Assigned task: If a line of the data below holds the word "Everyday", list it.

Source information:
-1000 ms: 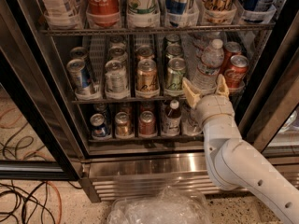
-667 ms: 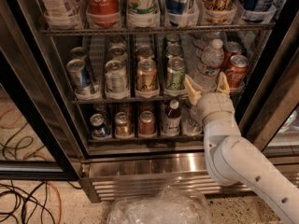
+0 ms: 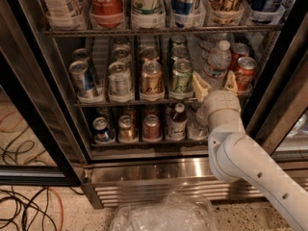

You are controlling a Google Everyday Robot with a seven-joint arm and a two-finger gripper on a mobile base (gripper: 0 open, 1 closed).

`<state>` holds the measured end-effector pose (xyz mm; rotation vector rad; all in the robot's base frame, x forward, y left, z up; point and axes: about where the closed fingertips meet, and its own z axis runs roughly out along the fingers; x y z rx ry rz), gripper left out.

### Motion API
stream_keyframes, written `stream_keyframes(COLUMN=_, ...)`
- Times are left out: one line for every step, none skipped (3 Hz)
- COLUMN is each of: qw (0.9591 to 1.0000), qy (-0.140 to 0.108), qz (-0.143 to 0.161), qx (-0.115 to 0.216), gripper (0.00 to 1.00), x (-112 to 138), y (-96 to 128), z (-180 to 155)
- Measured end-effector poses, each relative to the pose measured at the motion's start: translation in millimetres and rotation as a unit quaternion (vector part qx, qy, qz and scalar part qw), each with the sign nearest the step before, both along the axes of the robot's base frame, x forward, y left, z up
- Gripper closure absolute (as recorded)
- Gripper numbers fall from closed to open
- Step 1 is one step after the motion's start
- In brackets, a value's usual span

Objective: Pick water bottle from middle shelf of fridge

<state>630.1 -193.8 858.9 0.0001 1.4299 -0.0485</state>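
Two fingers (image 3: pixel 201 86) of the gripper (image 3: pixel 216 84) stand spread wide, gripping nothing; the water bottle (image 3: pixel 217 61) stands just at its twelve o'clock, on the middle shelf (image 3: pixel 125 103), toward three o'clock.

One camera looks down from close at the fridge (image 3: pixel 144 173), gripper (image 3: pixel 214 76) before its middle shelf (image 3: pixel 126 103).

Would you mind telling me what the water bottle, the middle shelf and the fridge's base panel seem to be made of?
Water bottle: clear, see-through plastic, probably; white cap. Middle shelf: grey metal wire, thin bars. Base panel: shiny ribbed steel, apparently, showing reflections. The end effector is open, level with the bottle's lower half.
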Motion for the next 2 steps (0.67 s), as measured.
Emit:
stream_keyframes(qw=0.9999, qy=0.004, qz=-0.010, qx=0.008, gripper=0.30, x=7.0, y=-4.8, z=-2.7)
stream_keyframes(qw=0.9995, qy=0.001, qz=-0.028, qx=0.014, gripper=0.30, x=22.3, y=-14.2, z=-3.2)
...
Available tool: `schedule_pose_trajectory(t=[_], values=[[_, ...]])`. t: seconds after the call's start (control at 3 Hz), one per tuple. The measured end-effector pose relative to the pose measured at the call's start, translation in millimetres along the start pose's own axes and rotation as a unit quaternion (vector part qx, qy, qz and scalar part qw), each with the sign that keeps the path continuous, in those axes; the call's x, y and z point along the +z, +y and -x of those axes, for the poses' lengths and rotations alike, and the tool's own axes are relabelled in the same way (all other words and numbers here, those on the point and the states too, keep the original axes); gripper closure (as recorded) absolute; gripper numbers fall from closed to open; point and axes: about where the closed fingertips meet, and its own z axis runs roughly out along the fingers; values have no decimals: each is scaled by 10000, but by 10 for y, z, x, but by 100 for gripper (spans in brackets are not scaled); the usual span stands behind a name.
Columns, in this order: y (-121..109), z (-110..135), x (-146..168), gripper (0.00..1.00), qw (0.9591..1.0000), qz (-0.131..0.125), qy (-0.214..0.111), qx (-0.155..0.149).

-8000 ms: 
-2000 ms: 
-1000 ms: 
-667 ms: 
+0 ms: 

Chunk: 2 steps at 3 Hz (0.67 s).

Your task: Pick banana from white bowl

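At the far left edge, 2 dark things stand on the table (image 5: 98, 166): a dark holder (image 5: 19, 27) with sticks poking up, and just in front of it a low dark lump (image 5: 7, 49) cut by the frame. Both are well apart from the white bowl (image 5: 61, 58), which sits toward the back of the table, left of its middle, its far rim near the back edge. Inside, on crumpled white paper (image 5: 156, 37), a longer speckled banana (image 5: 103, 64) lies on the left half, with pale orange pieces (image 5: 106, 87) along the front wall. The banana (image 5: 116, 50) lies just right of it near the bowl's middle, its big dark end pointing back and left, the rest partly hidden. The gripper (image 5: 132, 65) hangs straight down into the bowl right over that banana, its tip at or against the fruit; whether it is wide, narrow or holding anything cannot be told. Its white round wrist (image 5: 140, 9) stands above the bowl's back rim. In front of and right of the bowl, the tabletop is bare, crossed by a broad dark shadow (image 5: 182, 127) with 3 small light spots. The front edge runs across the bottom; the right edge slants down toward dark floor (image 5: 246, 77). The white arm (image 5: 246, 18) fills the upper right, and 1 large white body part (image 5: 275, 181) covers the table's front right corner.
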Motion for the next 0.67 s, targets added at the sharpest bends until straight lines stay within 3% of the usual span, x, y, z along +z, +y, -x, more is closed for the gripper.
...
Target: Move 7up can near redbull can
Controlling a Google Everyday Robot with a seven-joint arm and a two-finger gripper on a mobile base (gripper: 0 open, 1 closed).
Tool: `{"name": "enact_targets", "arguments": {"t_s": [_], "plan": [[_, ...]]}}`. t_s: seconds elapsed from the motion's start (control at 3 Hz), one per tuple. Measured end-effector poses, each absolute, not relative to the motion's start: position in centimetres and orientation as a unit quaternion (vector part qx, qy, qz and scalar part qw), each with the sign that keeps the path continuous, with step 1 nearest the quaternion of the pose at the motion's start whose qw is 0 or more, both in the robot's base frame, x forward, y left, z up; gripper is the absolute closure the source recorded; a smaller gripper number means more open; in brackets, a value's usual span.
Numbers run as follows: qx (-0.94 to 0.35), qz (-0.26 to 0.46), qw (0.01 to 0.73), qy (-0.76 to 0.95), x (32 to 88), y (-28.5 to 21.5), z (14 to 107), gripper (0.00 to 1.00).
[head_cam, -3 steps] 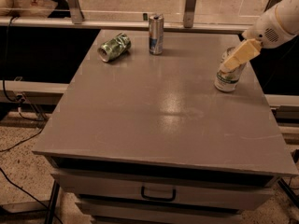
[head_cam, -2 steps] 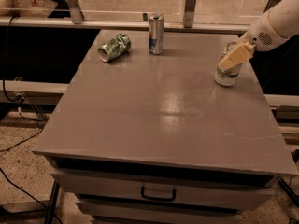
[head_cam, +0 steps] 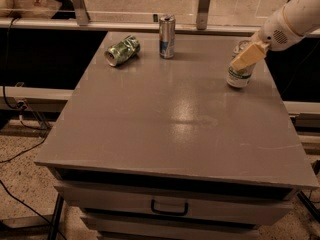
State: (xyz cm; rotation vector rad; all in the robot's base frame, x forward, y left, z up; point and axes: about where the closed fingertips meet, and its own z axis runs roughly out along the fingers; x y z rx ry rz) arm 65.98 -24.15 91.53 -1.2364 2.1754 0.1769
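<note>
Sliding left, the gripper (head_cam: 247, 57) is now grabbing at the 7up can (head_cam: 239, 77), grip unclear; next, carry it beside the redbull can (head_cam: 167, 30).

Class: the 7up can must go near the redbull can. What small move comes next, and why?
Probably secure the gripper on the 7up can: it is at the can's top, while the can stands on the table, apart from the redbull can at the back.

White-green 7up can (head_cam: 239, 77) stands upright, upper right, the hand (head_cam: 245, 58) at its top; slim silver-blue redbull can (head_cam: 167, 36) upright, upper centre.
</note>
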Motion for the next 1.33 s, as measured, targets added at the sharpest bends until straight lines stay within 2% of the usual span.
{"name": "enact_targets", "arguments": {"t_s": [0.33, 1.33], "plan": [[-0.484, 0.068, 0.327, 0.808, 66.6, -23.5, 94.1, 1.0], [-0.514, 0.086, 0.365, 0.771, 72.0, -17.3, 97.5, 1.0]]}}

Response for this exercise:
You are controlling a Google Everyday Robot with a seven-joint arm and a two-finger gripper on a mobile base (gripper: 0 open, 1 closed).
Controlling a Google Everyday Robot with a seven-joint arm and a two-finger gripper on a mobile base (gripper: 0 open, 1 closed).

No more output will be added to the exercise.